Casting directors can’t, and don’t want to, bank on the promising talent that you show in your audition to overcome your physical disconnect with the role they are trying to fill.  And they don’t have to.  There are other actors, maybe none with your precise talent, but plenty with enough talent to go with their perfect-type-ness for the role, which makes them far more attractive when it comes to booking the job. 

            It may seem unsettling at first that your best strategy to become successful in an acting career depends so much on your innate type.  It’s kind of insulting to all those years of training and even performances in roles where you played a character 180-degrees opposite of your perceived type.  But there’s good news!  Once you have booked enough work playing your type, and have achieved some recognition for your talent, your interests in playing against type will be taken more seriously.

That brings me back to Glenn Close.  What she wanted to play, literally, was a Killer-Seductress.  Early in her career she couldn’t get anyone to see her as one.  But, once she had shown enough people her chops in typecast roles, she got the part of the killer seductress in Fatal Attraction.  (Netflix that… but not if you have a soft spot for bunny rabbits.)  Close was the fourth actor offered the role, but she played it so well she received an Academy Award nomination for it.

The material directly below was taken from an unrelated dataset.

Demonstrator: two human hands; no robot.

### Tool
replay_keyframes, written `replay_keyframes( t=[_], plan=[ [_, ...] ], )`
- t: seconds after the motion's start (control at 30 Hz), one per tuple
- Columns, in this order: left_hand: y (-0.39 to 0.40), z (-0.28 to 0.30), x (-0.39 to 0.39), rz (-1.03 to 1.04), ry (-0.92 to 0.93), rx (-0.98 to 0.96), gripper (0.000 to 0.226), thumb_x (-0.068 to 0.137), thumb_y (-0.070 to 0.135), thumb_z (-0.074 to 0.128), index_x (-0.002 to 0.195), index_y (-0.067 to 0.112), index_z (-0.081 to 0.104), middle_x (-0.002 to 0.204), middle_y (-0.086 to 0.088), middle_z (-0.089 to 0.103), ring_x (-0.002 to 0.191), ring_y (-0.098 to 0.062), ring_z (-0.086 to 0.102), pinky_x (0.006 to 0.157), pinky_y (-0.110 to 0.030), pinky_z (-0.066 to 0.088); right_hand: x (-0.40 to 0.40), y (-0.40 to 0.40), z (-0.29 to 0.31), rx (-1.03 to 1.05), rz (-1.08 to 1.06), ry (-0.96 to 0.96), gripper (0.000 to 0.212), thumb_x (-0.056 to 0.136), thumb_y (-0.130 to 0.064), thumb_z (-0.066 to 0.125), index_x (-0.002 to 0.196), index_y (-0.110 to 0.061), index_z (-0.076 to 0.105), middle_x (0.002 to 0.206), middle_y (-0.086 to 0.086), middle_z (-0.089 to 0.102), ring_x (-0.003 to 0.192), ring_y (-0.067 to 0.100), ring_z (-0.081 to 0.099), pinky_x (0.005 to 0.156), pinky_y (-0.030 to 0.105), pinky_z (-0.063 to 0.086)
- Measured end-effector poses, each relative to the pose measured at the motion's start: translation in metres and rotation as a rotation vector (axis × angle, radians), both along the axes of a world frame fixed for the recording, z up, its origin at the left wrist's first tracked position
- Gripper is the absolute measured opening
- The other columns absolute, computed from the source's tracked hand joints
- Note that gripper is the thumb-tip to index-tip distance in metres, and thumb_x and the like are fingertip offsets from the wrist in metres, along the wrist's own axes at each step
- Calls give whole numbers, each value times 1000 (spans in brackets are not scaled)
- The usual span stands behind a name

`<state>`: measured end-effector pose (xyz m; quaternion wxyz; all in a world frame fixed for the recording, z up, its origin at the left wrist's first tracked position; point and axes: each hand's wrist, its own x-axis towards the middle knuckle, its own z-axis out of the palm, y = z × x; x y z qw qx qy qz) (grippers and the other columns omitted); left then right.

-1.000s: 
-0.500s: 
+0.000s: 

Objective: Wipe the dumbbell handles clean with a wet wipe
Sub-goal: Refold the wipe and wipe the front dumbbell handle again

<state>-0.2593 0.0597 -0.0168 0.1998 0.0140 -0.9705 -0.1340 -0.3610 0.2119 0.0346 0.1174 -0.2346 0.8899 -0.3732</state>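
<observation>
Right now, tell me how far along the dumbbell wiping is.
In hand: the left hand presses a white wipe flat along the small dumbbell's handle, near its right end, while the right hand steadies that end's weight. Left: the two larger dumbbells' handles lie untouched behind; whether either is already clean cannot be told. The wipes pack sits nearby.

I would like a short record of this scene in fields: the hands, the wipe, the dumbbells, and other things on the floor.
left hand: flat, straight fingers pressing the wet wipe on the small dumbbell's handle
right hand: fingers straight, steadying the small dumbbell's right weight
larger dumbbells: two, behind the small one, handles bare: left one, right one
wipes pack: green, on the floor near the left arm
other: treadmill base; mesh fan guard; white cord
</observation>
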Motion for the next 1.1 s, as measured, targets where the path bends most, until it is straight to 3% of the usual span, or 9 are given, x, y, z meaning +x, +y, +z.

            Since I learned to embrace my own industry niche, I’ve done lots of roles as The TV Reporter on several Law & Orders, other TV dramas, and major motion pictures.  And currently, I play the oblivious morning show host Jim Haggerty on The Onion News Network’s web and TV episodes of Today NOW!, which is, truth be told, a perfect combination of drawing on my TV chops and playing a character not exactly like me.

            Yes, I have played other, non-TV guy roles.  But the booking ratio is far lower for those auditions than for the ones where my temperature suits the role right out of the box.  I’m still waiting be given the chance to boil a bunny.

            Bottom line:  you must know what your type is. You must know how to emphasize that type in your acting, especially in presenting yourself at an audition.  In other words: go where the heat is and avoid getting frozen out!